Лично я обожаю возвращаться в школу после каникул: хрустящие тетрадки, новенький кожаный портфель, который пахнет как кобура для пистолета, аромат прозрачных пластиковых обложек для учебников… Правда, обидно, что в начале года не задают домашних заданий и нельзя сразу испробовать все эти новые вещи — поэтому я много раз подряд разбираю и собираю портфель, раскладывая предметы по разным отделениям и кармашкам, как будто готовлюсь к соревнованию по сбору школьной сумки.

Но этот учебный год начался не так, как обычно. Мы с Жаном А. впервые пошли в разные школы.

В Шербуре и потом в Тулоне мы всегда учились вместе. Но на этот раз, чтобы в восьмом классе продолжить изучать латынь, Жан А. был вынужден пойти в другую школу.

Вообще-то сначала мне это даже понравилось — ну, что мы наконец-то будем учиться каждый сам по себе. В кои-то веки побуду не чьим-нибудь братом, а просто человеком. Но на первой же перемене я с удивлением обнаружил, что глазами ищу Жана А. в школьном дворе и чувствую себя очень странно оттого, что не нахожу его. Я вдруг почувствовал себя маленьким и каким-то потерянным — как будто прежде одного его присутствия было достаточно, чтобы меня защищать.
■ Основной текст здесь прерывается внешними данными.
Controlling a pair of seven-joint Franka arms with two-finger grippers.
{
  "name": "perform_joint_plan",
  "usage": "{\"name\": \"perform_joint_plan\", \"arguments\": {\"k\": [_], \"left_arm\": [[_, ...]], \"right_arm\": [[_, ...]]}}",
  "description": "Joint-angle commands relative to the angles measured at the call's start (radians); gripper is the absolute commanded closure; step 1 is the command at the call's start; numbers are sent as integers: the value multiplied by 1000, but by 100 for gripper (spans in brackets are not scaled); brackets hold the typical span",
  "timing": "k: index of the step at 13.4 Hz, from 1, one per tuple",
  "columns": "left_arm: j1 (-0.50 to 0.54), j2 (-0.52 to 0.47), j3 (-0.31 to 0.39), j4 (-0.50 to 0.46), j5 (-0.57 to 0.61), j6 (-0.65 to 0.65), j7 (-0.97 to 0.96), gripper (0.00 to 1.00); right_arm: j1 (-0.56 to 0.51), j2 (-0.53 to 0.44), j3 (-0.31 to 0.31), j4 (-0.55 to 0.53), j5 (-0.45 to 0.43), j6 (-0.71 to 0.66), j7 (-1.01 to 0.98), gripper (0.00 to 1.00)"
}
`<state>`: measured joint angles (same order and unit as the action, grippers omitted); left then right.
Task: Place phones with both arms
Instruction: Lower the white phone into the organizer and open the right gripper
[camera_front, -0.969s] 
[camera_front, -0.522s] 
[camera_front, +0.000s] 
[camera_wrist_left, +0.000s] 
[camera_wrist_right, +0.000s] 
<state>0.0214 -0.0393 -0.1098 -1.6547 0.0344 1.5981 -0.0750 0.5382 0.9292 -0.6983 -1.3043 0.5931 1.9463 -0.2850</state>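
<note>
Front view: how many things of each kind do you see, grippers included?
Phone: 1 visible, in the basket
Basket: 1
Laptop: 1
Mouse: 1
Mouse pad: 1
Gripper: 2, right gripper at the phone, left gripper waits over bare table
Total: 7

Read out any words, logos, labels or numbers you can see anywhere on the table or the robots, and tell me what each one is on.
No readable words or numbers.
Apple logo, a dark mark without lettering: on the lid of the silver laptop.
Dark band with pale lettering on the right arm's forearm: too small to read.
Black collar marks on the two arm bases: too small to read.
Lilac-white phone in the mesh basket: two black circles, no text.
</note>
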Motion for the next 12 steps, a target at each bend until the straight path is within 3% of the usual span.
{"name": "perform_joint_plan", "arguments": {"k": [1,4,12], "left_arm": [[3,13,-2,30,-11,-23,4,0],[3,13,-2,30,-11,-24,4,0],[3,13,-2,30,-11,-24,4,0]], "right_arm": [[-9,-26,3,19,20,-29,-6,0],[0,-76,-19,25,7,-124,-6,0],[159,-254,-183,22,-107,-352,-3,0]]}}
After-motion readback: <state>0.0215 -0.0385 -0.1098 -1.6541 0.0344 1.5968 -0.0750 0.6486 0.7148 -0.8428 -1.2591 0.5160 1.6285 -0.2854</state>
Впрочем, он был не так уж и далеко — буквально через дорогу. Я даже мог разглядеть окна его новой школы из своей. Но это было совсем не то же самое. У меня было такое ощущение, будто Жан А. переместился в какой-то другой мир — в мир тревожный и незнакомый, и что отныне наши пути разошлись навсегда, и мы больше не сможем вместе возвращаться домой по вечерам, бешено крутя педали велосипедов, чтобы первыми добраться до печенья и выбрать себе то, которое с самой вкусной начинкой.
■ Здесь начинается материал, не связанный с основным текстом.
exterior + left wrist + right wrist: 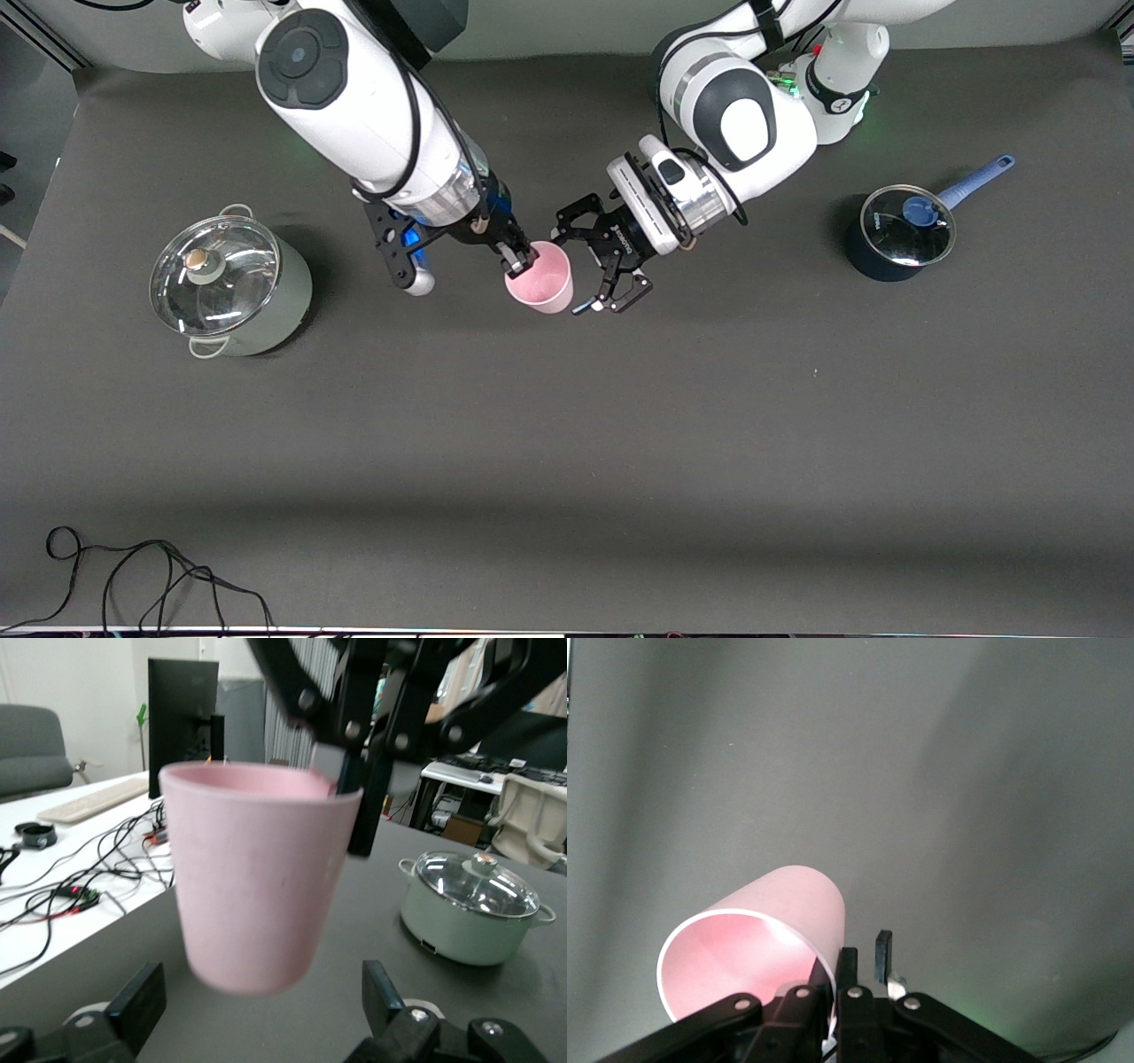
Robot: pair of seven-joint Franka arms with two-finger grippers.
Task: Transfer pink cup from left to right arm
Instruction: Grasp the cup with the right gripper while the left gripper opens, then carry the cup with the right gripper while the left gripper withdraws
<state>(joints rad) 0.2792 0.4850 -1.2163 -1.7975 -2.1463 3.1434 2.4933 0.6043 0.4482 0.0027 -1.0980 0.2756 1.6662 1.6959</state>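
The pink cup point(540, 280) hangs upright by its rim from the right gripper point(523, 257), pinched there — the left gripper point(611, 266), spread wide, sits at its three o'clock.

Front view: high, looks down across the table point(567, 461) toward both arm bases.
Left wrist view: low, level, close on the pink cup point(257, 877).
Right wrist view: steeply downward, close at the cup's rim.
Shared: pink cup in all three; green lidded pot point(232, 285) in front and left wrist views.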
У мамы всегда всё под контролем. Каждый год в первый день занятий она вешает наши расписания уроков на дверцу холодильника. Так она знает, в котором часу каждый из нас возвращается из школы, у кого на следующий день физкультура и кому грозит отсидеть в школе двенадцать часов наказания, если он в очередной раз забудет принести на урок музыки флейту.

— Ну же, мой дорогой Жан А., — произнесла мама, ободряюще улыбаясь. — Какие у тебя впечатления от восьмого класса?

Жан А. сглотнул, как будто у него в горле до сих пор стоял пирожок, обслюнявленный Жаном В.

— У нас в классе девчонки, — наконец отчетливо произнес он.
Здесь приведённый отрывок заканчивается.